=== EXERCISE OBJECTIVE ===
I'd like the data below restated word for word, with the pictures left out.

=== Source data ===

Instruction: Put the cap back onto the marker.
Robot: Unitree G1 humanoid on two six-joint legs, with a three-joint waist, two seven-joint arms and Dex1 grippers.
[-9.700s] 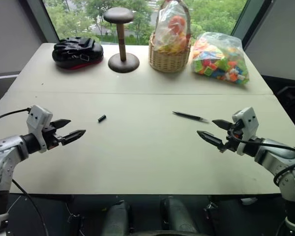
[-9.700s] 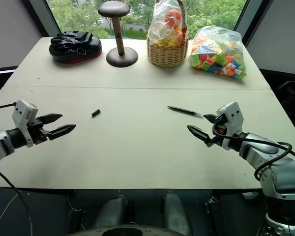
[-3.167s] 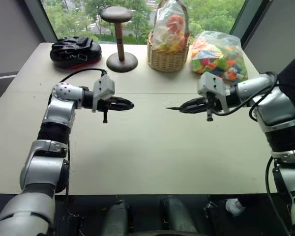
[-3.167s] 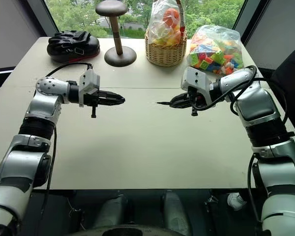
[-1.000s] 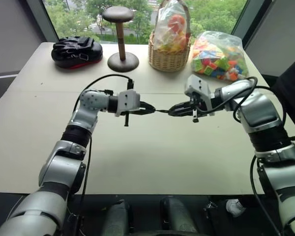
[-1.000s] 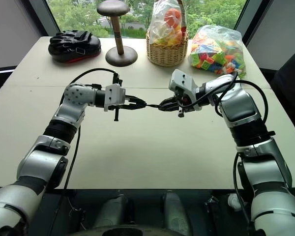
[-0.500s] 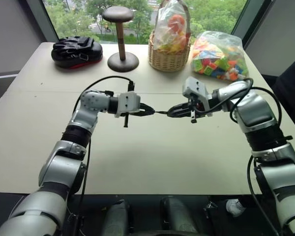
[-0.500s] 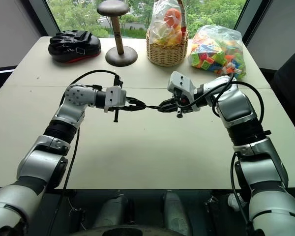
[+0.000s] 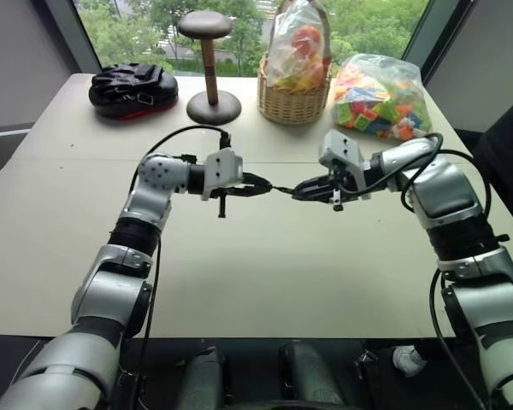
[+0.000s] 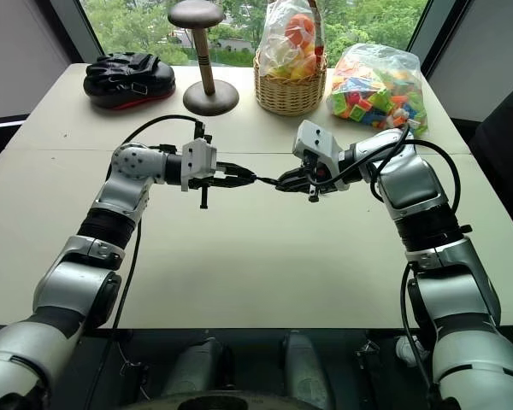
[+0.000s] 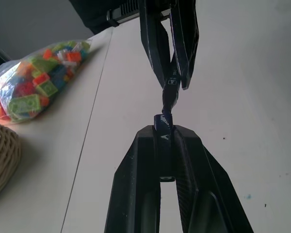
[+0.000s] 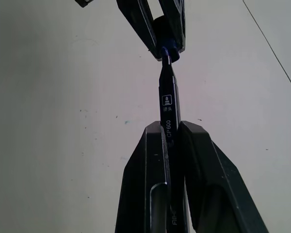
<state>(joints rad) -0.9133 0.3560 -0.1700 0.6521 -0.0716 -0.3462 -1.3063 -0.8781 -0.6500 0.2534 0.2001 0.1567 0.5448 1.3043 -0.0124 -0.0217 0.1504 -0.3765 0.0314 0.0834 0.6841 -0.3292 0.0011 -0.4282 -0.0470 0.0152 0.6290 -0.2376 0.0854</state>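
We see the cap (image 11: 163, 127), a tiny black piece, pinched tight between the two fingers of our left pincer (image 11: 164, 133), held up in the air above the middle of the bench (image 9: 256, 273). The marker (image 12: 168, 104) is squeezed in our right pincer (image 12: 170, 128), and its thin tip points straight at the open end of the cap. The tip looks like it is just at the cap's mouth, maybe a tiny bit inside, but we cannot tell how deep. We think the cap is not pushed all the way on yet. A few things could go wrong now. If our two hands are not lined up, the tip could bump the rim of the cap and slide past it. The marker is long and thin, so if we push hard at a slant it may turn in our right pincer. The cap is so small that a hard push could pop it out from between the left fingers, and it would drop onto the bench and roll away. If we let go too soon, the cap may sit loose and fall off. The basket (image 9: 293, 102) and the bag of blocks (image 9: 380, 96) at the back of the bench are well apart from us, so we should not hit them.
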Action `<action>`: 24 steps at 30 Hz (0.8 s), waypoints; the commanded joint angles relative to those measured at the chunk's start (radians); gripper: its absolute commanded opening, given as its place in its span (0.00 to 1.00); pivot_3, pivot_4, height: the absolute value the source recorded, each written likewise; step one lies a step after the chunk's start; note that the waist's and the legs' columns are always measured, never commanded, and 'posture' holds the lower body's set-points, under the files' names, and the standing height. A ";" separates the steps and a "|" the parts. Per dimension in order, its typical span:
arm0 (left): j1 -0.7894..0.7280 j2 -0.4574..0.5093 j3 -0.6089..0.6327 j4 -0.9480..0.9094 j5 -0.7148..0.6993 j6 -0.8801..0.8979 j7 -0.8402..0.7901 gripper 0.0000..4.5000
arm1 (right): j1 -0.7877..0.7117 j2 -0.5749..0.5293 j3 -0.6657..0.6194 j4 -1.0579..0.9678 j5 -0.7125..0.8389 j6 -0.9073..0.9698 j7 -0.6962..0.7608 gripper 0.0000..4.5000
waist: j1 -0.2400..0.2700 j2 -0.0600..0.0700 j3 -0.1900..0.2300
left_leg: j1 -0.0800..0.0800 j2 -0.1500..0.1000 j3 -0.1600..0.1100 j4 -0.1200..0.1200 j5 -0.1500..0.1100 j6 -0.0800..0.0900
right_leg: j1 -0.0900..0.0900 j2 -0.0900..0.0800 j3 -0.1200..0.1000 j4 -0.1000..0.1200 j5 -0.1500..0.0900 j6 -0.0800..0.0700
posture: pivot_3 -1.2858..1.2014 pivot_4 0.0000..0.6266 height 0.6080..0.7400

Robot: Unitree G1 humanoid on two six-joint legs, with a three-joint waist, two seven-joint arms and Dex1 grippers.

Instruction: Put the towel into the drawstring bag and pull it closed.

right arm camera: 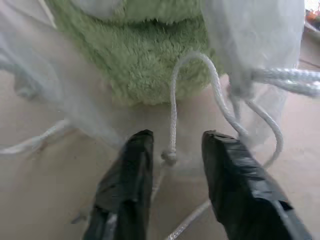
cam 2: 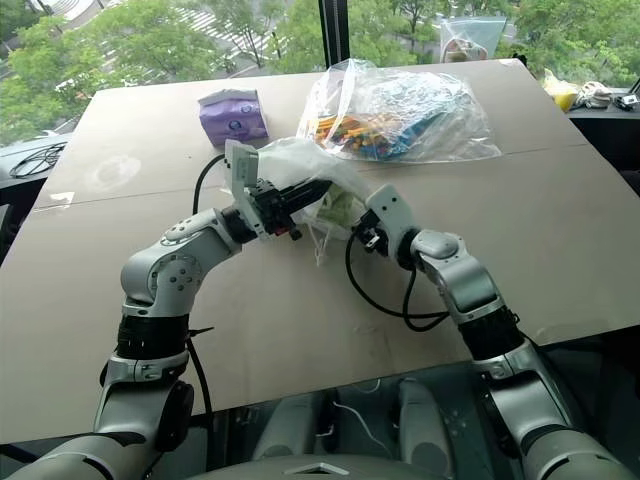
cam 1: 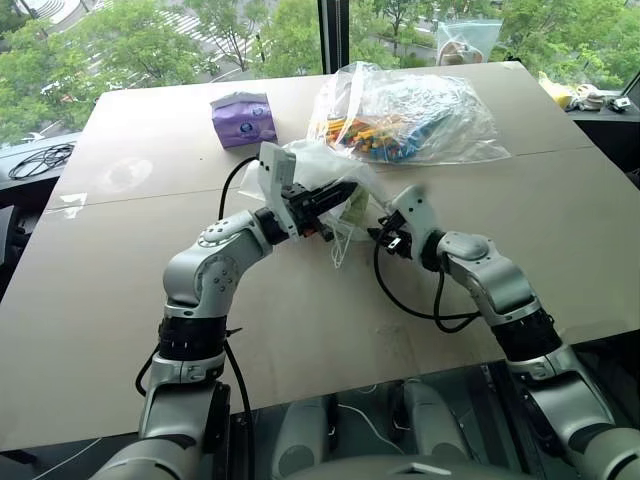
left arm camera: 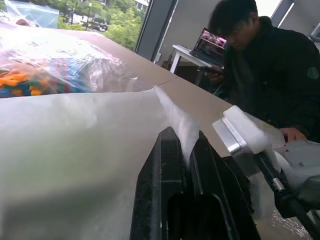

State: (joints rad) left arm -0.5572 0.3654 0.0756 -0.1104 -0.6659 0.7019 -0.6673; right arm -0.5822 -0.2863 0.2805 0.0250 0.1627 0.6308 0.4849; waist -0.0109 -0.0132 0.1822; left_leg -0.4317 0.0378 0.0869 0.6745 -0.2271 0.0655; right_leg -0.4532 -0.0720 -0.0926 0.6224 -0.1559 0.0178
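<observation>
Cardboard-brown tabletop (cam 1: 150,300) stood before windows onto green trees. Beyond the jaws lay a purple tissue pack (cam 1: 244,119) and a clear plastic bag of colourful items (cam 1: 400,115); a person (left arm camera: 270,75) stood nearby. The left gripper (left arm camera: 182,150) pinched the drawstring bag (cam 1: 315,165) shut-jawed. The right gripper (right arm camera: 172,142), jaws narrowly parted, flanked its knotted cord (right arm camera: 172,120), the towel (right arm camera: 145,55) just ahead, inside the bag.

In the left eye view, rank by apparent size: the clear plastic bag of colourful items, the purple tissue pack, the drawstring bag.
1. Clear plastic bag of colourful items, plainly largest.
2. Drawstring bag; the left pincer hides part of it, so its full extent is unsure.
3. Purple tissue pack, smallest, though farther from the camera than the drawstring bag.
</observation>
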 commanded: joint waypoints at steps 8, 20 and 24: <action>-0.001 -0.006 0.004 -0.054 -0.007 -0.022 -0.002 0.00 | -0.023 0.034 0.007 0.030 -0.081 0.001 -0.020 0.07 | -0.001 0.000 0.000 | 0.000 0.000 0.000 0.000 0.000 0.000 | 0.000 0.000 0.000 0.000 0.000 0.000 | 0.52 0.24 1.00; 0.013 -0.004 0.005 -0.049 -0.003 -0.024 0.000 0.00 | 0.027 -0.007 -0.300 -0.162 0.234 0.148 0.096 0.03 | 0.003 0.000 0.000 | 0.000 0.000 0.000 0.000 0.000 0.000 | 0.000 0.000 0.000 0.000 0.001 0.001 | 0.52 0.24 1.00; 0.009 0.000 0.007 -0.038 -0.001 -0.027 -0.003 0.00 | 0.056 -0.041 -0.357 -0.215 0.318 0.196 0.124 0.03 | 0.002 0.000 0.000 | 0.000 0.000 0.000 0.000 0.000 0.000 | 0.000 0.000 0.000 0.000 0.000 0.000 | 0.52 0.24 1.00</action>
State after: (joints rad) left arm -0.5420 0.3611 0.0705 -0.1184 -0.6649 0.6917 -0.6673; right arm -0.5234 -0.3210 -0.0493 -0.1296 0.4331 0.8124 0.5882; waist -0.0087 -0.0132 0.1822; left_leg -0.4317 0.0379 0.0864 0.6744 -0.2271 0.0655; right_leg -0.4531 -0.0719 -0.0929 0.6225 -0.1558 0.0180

=== EXERCISE OUTPUT ===
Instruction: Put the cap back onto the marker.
Robot: Unitree G1 humanoid on two six-joint legs, with a three-joint waist, two seven-joint arms and Dex1 grippers.
[-9.700s] 
[-9.700s] 
[-3.167s] 
[-3.167s] 
[-1.000s] 
[-1.000s] 
[-0.500s] 
[-0.500s] 
[+0.000s] 
[+0.000s] 
[+0.000s] 
[+0.000s] 
<state>(joints rad) -0.9133 0.3560 -0.1700 0.6521 -0.0716 -0.3462 -1.3063 -0.8781 -0.6500 0.2534 0.2001 0.1567 0.5448 1.3043 -0.0124 -0.0217 0.1504 -0.3765 0.0314 0.0834 0.6841 -0.3292 0.0011 -0.4282 -0.0470 0.0152 0.6290 -0.2376 0.0854</state>
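We see the cap (image 11: 163, 127), a tiny black piece, pinched tight between the two fingers of our left pincer (image 11: 164, 133), held up in the air above the middle of the bench (image 9: 256, 273). The marker (image 12: 168, 104) is squeezed in our right pincer (image 12: 170, 128), and its thin tip points straight at the open end of the cap. The tip looks like it is just at the cap's mouth, maybe a tiny bit inside, but we cannot tell how deep. We think the cap is not pushed all the way on yet. A few things could go wrong now. If our two hands are not lined up, the tip could bump the rim of the cap and slide past it. The marker is long and thin, so if we push hard at a slant it may turn in our right pincer. The cap is so small that a hard push could pop it out from between the left fingers, and it would drop onto the bench and roll away. If we let go too soon, the cap may sit loose and fall off. The basket (image 9: 293, 102) and the bag of blocks (image 9: 380, 96) at the back of the bench are well apart from us, so we should not hit them.
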Action `<action>`: 24 steps at 30 Hz (0.8 s), waypoints; the commanded joint angles relative to those measured at the chunk's start (radians); gripper: its absolute commanded opening, given as its place in its span (0.00 to 1.00); pivot_3, pivot_4, height: the absolute value the source recorded, each written likewise; step one lies a step after the chunk's start; note that the waist's and the legs' columns are always measured, never commanded, and 'posture' holds the lower body's set-points, under the files' names, and the standing height. A ";" separates the steps and a "|" the parts. Per dimension in order, its typical span:
arm0 (left): j1 -0.7894..0.7280 j2 -0.4574..0.5093 j3 -0.6089..0.6327 j4 -0.9480..0.9094 j5 -0.7148..0.6993 j6 -0.8801..0.8979 j7 -0.8402..0.7901 gripper 0.0000..4.5000
arm1 (right): j1 -0.7877..0.7117 j2 -0.5749..0.5293 j3 -0.6657..0.6194 j4 -1.0579..0.9678 j5 -0.7125..0.8389 j6 -0.9073..0.9698 j7 -0.6962..0.7608 gripper 0.0000..4.5000
waist: j1 -0.2400..0.2700 j2 -0.0600..0.0700 j3 -0.1900..0.2300
left_leg: j1 -0.0800..0.0800 j2 -0.1500..0.1000 j3 -0.1600..0.1100 j4 -0.1200..0.1200 j5 -0.1500..0.1100 j6 -0.0800..0.0900
right_leg: j1 -0.0900..0.0900 j2 -0.0900..0.0800 j3 -0.1200..0.1000 j4 -0.1000..0.1200 j5 -0.1500..0.0900 j6 -0.0800..0.0700
posture: pivot_3 -1.2858..1.2014 pivot_4 0.0000..0.6266 height 0.6080..0.7400

Robot: Unitree G1 humanoid on two six-joint legs, with a three-joint waist, two seven-joint arms and Dex1 grippers.

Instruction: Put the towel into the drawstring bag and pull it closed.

right arm camera: 
cam 2: 
cam 1: 
left arm camera: 

State: (joints rad) left arm -0.5572 0.3654 0.0756 -0.1104 -0.6659 0.7019 -0.6673; right arm -0.5822 -0.2863 0.2805 0.0250 0.1627 0.6308 0.4849; waist -0.0109 -0.0132 0.1822; left_leg -0.4317 0.0378 0.0869 0.6745 -0.2271 0.0655; right_leg -0.4532 -0.0720 -0.0926 0.6224 -0.1559 0.0178
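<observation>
Cardboard-brown tabletop (cam 1: 150,300) stood before windows onto green trees. Beyond the jaws lay a purple tissue pack (cam 1: 244,119) and a clear plastic bag of colourful items (cam 1: 400,115); a person (left arm camera: 270,75) stood nearby. The left gripper (left arm camera: 182,150) pinched the drawstring bag (cam 1: 315,165) shut-jawed. The right gripper (right arm camera: 172,142), jaws narrowly parted, flanked its knotted cord (right arm camera: 172,120), the towel (right arm camera: 145,55) just ahead, inside the bag.

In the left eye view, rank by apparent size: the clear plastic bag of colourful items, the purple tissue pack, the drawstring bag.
1. Clear plastic bag of colourful items, plainly largest.
2. Drawstring bag; the left pincer hides part of it, so its full extent is unsure.
3. Purple tissue pack, smallest, though farther from the camera than the drawstring bag.
</observation>
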 commanded: joint waypoints at steps 8, 20 and 24: <action>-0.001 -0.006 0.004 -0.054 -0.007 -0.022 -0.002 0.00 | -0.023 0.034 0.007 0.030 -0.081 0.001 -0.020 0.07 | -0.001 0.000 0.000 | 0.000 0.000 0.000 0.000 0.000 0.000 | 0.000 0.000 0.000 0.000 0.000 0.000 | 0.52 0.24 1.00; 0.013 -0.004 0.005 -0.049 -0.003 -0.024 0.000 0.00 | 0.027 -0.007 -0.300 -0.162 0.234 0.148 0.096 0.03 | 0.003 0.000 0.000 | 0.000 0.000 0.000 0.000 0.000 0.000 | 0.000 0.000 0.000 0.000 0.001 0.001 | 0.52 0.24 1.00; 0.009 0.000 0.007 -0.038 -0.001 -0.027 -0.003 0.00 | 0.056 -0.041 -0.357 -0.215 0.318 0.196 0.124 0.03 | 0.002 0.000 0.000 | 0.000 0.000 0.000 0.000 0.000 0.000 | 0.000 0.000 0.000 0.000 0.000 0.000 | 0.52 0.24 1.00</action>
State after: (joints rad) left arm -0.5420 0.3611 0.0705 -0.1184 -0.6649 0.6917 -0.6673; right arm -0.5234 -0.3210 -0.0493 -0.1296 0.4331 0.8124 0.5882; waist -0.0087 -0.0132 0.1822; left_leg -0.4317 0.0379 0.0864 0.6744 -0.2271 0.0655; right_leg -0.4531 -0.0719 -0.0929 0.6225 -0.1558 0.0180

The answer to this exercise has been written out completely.